Что ж, когда работа закончится, можно будет заказать огромный стакан виски либо джина и вместо содовой разбавить напиток собственными слезами. А сейчас надлежало действовать. И проворно.

Я извлек из кармана попорченную кислотой перчатку, натянул на правую руку Элен, еще не успевшую, окоченеть. И наделась, и снялась перчатка без малейшего труда, ибо чересчур велика была. Последовательность событий, заодно с причинами, становилась более-менее понятна.

Обронив перчатку в комнате Грегори, Женевьева Дрелль вовремя всполошилась, незаметно уведомила об этом Ганса Рюйтера, а немец, наверняка задав растеряхе нагоняй, согласился замести следы. Снабдить полицию столь несомненной разгадкой, что канадцы лишь порадуются и постараются не заметить легкого расхождения в размерах. Да и нельзя разве пользоваться перчаткой большой и свободной? От кислоты надежней защитит...

И Гансу, и Женевьеве, конечно же, невдомек было, что перчатка у меня. Знай милая парочка об этом обстоятельстве, Элен, пожалуй, не убили бы. Не убили бы ее, пожалуй, и в иное время — девочка получила предупреждение касаемо дверей, но Элен ждала меня и беспечно открыла Рюйтеру...

Существуют любители возлагать на плечи всю мировую скорбь и чувствовать себя в ответе за все. Это их частное дело. Я же не имел ни желания, ни времени облачаться в рубище и посыпать главу пеплом. Я просто направился к выходу.

Но тут затрезвонил телефон.

Чуток поколебавшись, я все-таки решился и поднял трубку, предварительно кинув поверх пластмассы носовой платок: Разумнее казалось узнать: кто именно вызывает. Зазвучал молодой, знакомый мужской голос, уже слышанный ночью в лесных дебрях:

— Элен? Из Денвера сообщают: этот гусь, Клевенджер, — действительно частный детектив. Безобиден. Принимай на здоровье и не тревожься... Элен?.. Эй, Элен! Это ты?

Решиться было несложно. Я, разумеется, мог положить трубку, предоставив Ларри Фентону и Маркусу Джонстону теряться в догадках, но коль скоро Элен уведомила их о нашей встрече, значит ребятки трудились втроем. На один из вопросов, не решенных Маком, сыскался ответ. А поскольку и Фентон, и Джонстон обязательно и непременно ринутся меня допрашивать, лучше было сыграть в мальчишескую наивность.

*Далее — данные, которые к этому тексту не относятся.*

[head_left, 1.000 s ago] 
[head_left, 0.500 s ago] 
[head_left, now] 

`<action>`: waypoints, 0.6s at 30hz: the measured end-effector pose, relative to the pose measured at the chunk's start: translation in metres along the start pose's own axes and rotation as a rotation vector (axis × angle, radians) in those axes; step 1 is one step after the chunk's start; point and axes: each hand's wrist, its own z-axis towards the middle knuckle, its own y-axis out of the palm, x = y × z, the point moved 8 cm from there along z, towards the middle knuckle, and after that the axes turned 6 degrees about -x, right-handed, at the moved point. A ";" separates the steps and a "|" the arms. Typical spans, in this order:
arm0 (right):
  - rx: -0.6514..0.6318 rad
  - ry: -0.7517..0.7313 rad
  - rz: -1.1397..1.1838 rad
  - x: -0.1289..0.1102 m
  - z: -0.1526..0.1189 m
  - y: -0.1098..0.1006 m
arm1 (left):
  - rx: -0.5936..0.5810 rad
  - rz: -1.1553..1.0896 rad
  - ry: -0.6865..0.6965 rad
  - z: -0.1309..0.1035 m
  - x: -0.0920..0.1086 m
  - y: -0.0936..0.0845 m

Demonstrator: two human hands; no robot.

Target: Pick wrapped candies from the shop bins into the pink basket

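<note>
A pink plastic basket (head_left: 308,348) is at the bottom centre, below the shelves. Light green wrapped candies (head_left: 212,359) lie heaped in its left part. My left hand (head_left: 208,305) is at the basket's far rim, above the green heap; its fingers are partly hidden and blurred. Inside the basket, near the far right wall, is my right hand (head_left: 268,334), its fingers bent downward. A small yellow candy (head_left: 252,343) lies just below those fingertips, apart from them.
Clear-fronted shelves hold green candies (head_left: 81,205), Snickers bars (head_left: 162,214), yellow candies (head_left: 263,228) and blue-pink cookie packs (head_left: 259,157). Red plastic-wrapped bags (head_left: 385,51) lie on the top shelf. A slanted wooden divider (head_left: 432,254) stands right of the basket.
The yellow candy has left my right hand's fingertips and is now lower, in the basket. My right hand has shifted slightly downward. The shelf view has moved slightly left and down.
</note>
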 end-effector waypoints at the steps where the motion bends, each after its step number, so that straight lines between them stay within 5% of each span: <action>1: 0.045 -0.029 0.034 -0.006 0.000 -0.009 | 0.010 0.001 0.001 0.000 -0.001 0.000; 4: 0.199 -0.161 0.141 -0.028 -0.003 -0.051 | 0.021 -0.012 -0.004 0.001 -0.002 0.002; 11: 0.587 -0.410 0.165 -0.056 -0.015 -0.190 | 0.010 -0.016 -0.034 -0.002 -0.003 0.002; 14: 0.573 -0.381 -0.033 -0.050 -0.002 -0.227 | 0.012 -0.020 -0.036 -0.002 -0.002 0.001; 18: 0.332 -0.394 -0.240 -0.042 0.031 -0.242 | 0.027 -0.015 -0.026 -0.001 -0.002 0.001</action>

— Это гусь по имени Клевенджер, — ответствовал я. — Если ты гусь по имени Фентон, прекращай гоготать и стремглав лети сюда. В клюве принеси лопату — кой-кого надобно похоронить. Потребуюсь после — отыщешь в кемпинге. Уже полагается знать мою стоянку.

— Не смей уходить! Подожди в доми... Я опустил трубку. Поглядел на кровать. Увы, нам платят за плащ и кинжал, а вовсе не за карающий меч.

Обещать убитой, что отплачу сполна, изрекать напыщенные драматические фразы означало бы завести бессмысленный монолог, бесцельно бормотать наедине с собою. Людей, которые склонны к подобному, определяют в сумасшедший дом.

Я не мстить явился. Напротив, получил недвусмысленный приказ: пособить убийцам избежать любой и всяческой кары.